## AIM OF THE TASK
Each entry should be repeated exactly. Its pictures should not be.

## MATERIAL TO PROCESS
──────

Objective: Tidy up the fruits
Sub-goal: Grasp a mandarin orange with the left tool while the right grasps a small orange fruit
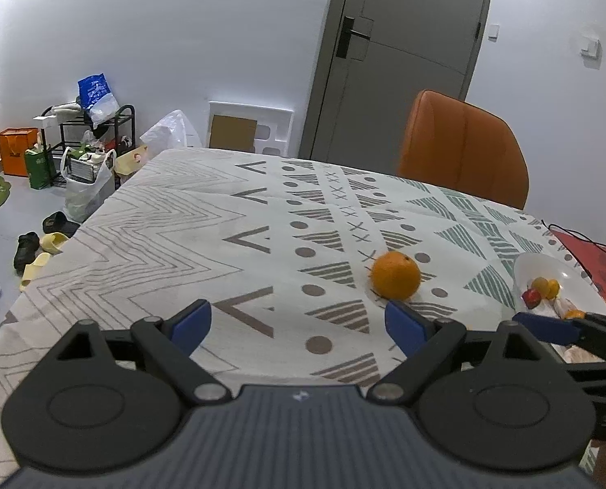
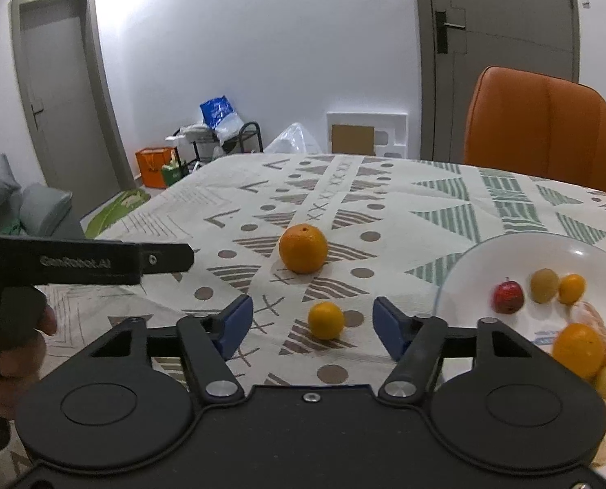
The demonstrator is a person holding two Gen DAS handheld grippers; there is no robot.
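Observation:
A large orange (image 1: 396, 275) (image 2: 303, 253) rests on the patterned tablecloth. Closer to me lies a small orange (image 2: 326, 320), right in front of my open right gripper (image 2: 313, 332) and between the lines of its blue pads. A white plate (image 2: 466, 281) (image 1: 547, 267) at the right holds a small red apple (image 2: 508, 296), yellow and orange fruits and an orange (image 2: 578, 349). My left gripper (image 1: 299, 326) stands open and empty, with the large orange just beyond its right fingertip (image 1: 401, 324).
An orange chair (image 1: 464, 148) (image 2: 543, 130) stands at the table's far side. A red mat with a black cable (image 1: 588, 258) lies at the far right. Bags, shoes and a rack (image 1: 91, 138) crowd the floor at the left. A hand (image 2: 13, 350) holds the left gripper's handle.

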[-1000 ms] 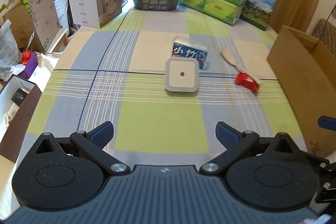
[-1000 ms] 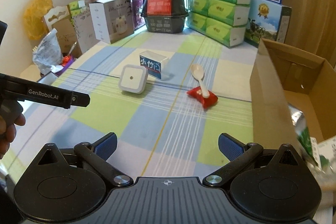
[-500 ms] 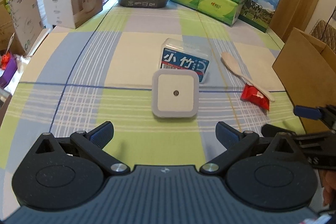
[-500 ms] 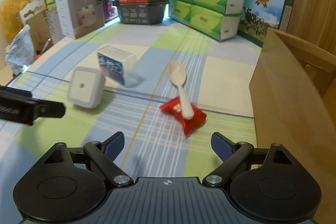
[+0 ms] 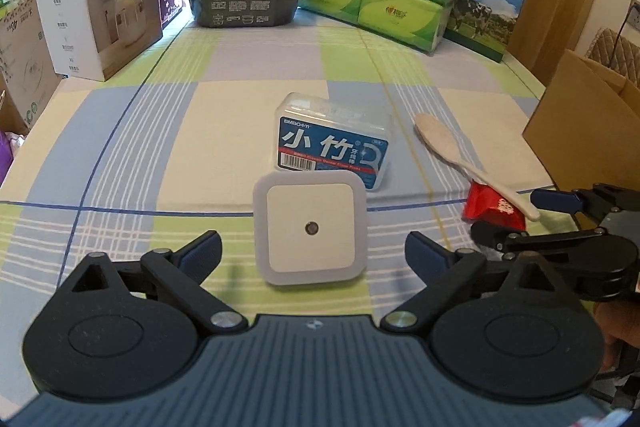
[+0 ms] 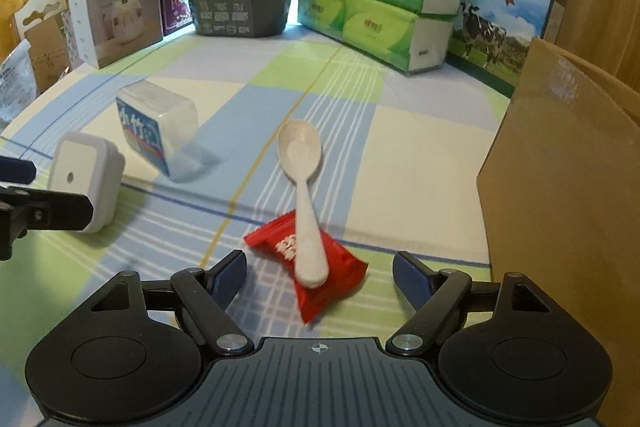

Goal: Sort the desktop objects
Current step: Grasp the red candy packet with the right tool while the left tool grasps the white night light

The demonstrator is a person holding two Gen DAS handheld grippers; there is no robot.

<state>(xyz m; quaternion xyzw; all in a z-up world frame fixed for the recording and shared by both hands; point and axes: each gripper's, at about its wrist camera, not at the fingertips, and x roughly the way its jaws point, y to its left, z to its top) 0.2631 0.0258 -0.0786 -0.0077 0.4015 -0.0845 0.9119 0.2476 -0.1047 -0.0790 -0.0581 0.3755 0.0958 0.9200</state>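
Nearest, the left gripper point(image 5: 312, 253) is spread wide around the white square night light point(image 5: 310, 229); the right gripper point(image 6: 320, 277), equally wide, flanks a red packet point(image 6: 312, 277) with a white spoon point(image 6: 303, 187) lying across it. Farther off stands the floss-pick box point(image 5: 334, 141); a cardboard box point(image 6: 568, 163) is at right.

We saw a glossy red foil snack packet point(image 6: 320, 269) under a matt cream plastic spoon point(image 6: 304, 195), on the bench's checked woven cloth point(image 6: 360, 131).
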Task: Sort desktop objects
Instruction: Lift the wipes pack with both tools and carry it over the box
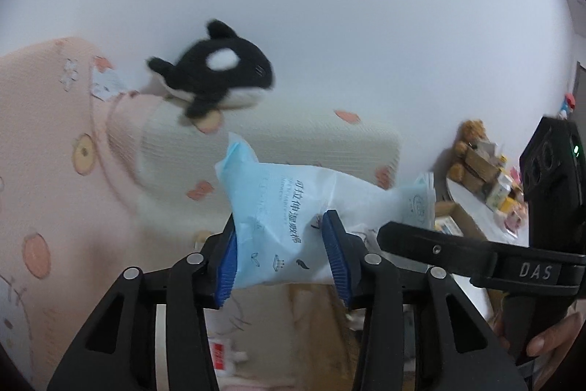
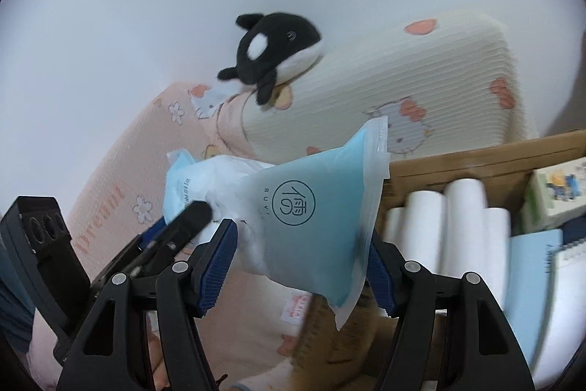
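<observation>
Item: soft plastic pack [image 1: 278, 207] of pale blue and white wipes or cotton, printed, held aloft between two grippers. Left wrist view: left gripper [image 1: 280, 257] has its blue pads [image 1: 226, 268] pressed on the pack's lower end, the film puckered between them; the right gripper [image 1: 432, 244] reaches in from the right at the pack's far end. An orca plush [image 1: 216, 76] sits on a pillow [image 1: 274, 141] behind. Right wrist view: right gripper [image 2: 302, 266] clamps the pack's [image 2: 315, 218] blue sealed end, a loose corner hanging below; a cardboard box [image 2: 457, 167] with white rolls [image 2: 461, 218] lies right. Handling, judged: light, limp, slick film, contents compressible; it sags and may slip. Best taken across the filled body, not the thin seal.
</observation>
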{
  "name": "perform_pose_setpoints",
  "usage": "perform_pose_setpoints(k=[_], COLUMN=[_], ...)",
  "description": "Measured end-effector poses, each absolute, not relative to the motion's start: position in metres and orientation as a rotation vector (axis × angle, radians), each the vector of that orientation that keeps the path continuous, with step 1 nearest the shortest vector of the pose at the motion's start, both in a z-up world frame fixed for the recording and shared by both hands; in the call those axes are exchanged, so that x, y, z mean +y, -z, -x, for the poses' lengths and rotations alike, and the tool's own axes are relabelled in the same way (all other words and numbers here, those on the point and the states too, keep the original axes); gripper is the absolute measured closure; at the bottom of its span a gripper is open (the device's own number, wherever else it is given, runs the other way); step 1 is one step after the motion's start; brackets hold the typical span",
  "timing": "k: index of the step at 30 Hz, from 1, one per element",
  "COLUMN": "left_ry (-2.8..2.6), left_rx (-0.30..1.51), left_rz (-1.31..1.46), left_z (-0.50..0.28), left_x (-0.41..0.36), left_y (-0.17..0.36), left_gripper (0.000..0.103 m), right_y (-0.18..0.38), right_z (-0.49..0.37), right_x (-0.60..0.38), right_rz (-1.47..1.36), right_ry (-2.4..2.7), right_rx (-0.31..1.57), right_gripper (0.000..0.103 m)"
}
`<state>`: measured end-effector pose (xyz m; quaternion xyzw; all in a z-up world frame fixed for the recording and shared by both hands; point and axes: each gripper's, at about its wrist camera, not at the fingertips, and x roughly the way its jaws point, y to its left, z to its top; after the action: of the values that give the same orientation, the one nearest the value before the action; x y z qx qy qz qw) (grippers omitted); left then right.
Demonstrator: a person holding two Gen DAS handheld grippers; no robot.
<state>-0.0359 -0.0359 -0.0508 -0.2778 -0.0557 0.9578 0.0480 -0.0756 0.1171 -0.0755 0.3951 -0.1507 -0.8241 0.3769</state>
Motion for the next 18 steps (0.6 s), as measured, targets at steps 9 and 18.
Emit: perform_pose_setpoints(k=[9,18], left_ry=[-2.83,-2.739], left_rx=[0.138,-0.009], left_rz=[0.824,1.001], left_z=[0.019,0.037], left_x=[0.026,0.032], left_y=[0.07,0.088], left_gripper=[0.052,0.049], right_y=[0.103,0.113], right_z=[0.067,0.061], right_x=[0.18,0.205], right_rz=[-1.098,-1.097], right_ry=[2.098,2.12], right_rx=[-0.456,-0.429], right_gripper=[0.035,0.035])
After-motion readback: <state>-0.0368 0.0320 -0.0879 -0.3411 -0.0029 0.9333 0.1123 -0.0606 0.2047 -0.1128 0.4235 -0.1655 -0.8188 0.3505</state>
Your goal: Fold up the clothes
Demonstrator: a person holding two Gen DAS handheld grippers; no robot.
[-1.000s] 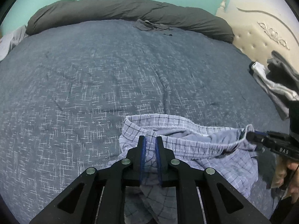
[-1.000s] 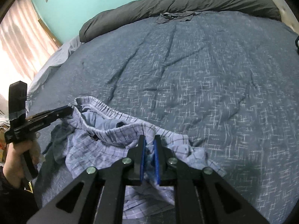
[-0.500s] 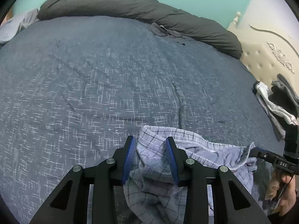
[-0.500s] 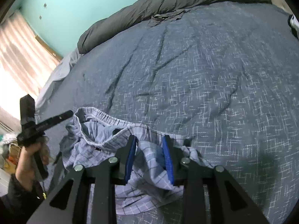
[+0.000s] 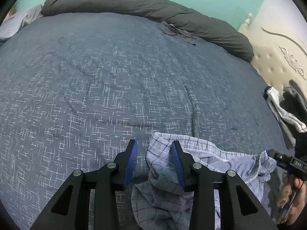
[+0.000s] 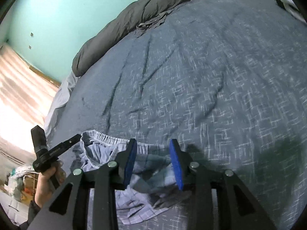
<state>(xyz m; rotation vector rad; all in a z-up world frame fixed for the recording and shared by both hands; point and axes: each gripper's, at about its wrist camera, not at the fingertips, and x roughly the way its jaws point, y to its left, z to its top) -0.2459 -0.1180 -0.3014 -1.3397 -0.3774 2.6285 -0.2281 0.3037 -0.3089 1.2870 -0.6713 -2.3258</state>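
Both grippers, left gripper (image 5: 154,161) and right gripper (image 6: 152,160), have just been opening, fingers partway apart, letting the plaid shorts (image 5: 193,174) settle on the bed (image 5: 115,88) for folding.

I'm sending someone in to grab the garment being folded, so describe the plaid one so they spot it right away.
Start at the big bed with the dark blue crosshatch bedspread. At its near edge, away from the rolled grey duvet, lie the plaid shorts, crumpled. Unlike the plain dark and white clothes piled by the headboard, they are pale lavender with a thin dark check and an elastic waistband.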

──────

## OUTPUT OF THE EXERCISE
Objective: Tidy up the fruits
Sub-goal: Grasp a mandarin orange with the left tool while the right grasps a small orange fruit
The demonstrator is a person holding two Gen DAS handheld grippers; there is no robot.
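Observation:
A large orange (image 1: 396, 275) (image 2: 303, 253) rests on the patterned tablecloth. Closer to me lies a small orange (image 2: 326, 320), right in front of my open right gripper (image 2: 313, 332) and between the lines of its blue pads. A white plate (image 2: 466, 281) (image 1: 547, 267) at the right holds a small red apple (image 2: 508, 296), yellow and orange fruits and an orange (image 2: 578, 349). My left gripper (image 1: 299, 326) stands open and empty, with the large orange just beyond its right fingertip (image 1: 401, 324).
An orange chair (image 1: 464, 148) (image 2: 543, 130) stands at the table's far side. A red mat with a black cable (image 1: 588, 258) lies at the far right. Bags, shoes and a rack (image 1: 91, 138) crowd the floor at the left. A hand (image 2: 13, 350) holds the left gripper's handle.
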
[-1000 ms] 
[-1000 ms] 
[-500 ms] 
[-500 ms] 
[+0 ms] 
[+0 ms] 

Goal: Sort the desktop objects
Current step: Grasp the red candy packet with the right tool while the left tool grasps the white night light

The demonstrator is a person holding two Gen DAS handheld grippers; there is no robot.

<state>(xyz m; quaternion xyzw; all in a z-up world frame fixed for the recording and shared by both hands; point and axes: each gripper's, at about its wrist camera, not at the fingertips, and x roughly the way its jaws point, y to its left, z to its top) 0.2631 0.0258 -0.0786 -0.0077 0.4015 -0.0845 0.9119 0.2476 -0.1047 -0.0790 -0.0581 0.3755 0.0958 0.9200</state>
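Nearest, the left gripper point(image 5: 312, 253) is spread wide around the white square night light point(image 5: 310, 229); the right gripper point(image 6: 320, 277), equally wide, flanks a red packet point(image 6: 312, 277) with a white spoon point(image 6: 303, 187) lying across it. Farther off stands the floss-pick box point(image 5: 334, 141); a cardboard box point(image 6: 568, 163) is at right.

We saw a glossy red foil snack packet point(image 6: 320, 269) under a matt cream plastic spoon point(image 6: 304, 195), on the bench's checked woven cloth point(image 6: 360, 131).
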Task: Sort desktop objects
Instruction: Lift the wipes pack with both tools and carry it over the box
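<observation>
Item: soft plastic pack [image 1: 278, 207] of pale blue and white wipes or cotton, printed, held aloft between two grippers. Left wrist view: left gripper [image 1: 280, 257] has its blue pads [image 1: 226, 268] pressed on the pack's lower end, the film puckered between them; the right gripper [image 1: 432, 244] reaches in from the right at the pack's far end. An orca plush [image 1: 216, 76] sits on a pillow [image 1: 274, 141] behind. Right wrist view: right gripper [image 2: 302, 266] clamps the pack's [image 2: 315, 218] blue sealed end, a loose corner hanging below; a cardboard box [image 2: 457, 167] with white rolls [image 2: 461, 218] lies right. Handling, judged: light, limp, slick film, contents compressible; it sags and may slip. Best taken across the filled body, not the thin seal.
</observation>
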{
  "name": "perform_pose_setpoints",
  "usage": "perform_pose_setpoints(k=[_], COLUMN=[_], ...)",
  "description": "Measured end-effector poses, each absolute, not relative to the motion's start: position in metres and orientation as a rotation vector (axis × angle, radians), each the vector of that orientation that keeps the path continuous, with step 1 nearest the shortest vector of the pose at the motion's start, both in a z-up world frame fixed for the recording and shared by both hands; in the call those axes are exchanged, so that x, y, z mean +y, -z, -x, for the poses' lengths and rotations alike, and the tool's own axes are relabelled in the same way (all other words and numbers here, those on the point and the states too, keep the original axes); gripper is the absolute measured closure; at the bottom of its span a gripper is open (the device's own number, wherever else it is given, runs the other way); step 1 is one step after the motion's start; brackets hold the typical span",
  "timing": "k: index of the step at 30 Hz, from 1, one per element",
  "COLUMN": "left_ry (-2.8..2.6), left_rx (-0.30..1.51), left_rz (-1.31..1.46), left_z (-0.50..0.28), left_x (-0.41..0.36), left_y (-0.17..0.36), left_gripper (0.000..0.103 m), right_y (-0.18..0.38), right_z (-0.49..0.37), right_x (-0.60..0.38), right_rz (-1.47..1.36), right_ry (-2.4..2.7), right_rx (-0.31..1.57), right_gripper (0.000..0.103 m)"
}
`<state>`: measured end-effector pose (xyz m; quaternion xyzw; all in a z-up world frame fixed for the recording and shared by both hands; point and axes: each gripper's, at about its wrist camera, not at the fingertips, and x roughly the way its jaws point, y to its left, z to its top; after the action: of the values that give the same orientation, the one nearest the value before the action; x y z qx qy qz qw) (grippers omitted); left then right.
Demonstrator: a person holding two Gen DAS handheld grippers; no robot.
<state>-0.0359 -0.0359 -0.0508 -0.2778 -0.0557 0.9578 0.0480 -0.0756 0.1171 -0.0755 0.3951 -0.1507 -0.8241 0.3769</state>
Motion for the next 18 steps (0.6 s), as measured, targets at steps 9 and 18.
Emit: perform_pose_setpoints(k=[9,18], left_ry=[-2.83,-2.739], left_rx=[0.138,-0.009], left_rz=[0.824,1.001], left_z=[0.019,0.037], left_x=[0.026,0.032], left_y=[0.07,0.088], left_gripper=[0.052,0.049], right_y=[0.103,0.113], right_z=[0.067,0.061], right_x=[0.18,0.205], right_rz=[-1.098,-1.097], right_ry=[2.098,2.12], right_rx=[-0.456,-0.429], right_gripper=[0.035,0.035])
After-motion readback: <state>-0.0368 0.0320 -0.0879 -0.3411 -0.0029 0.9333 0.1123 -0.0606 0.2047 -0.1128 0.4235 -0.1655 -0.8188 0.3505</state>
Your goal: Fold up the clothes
Demonstrator: a person holding two Gen DAS handheld grippers; no robot.
[-1.000s] 
[-1.000s] 
[-0.500s] 
[-0.500s] 
[+0.000s] 
[+0.000s] 
<state>(xyz m; rotation vector rad; all in a z-up world frame fixed for the recording and shared by both hands; point and axes: each gripper's, at about its wrist camera, not at the fingertips, and x roughly the way its jaws point, y to its left, z to its top) -0.2459 -0.1180 -0.3014 -1.3397 -0.3774 2.6285 -0.2281 0.3037 -0.3089 1.2870 -0.6713 -2.3258</state>
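Both grippers, left gripper (image 5: 154,161) and right gripper (image 6: 152,160), have just been opening, fingers partway apart, letting the plaid shorts (image 5: 193,174) settle on the bed (image 5: 115,88) for folding.

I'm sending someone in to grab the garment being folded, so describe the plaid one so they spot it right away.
Start at the big bed with the dark blue crosshatch bedspread. At its near edge, away from the rolled grey duvet, lie the plaid shorts, crumpled. Unlike the plain dark and white clothes piled by the headboard, they are pale lavender with a thin dark check and an elastic waistband.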

Nothing else is needed for this exercise.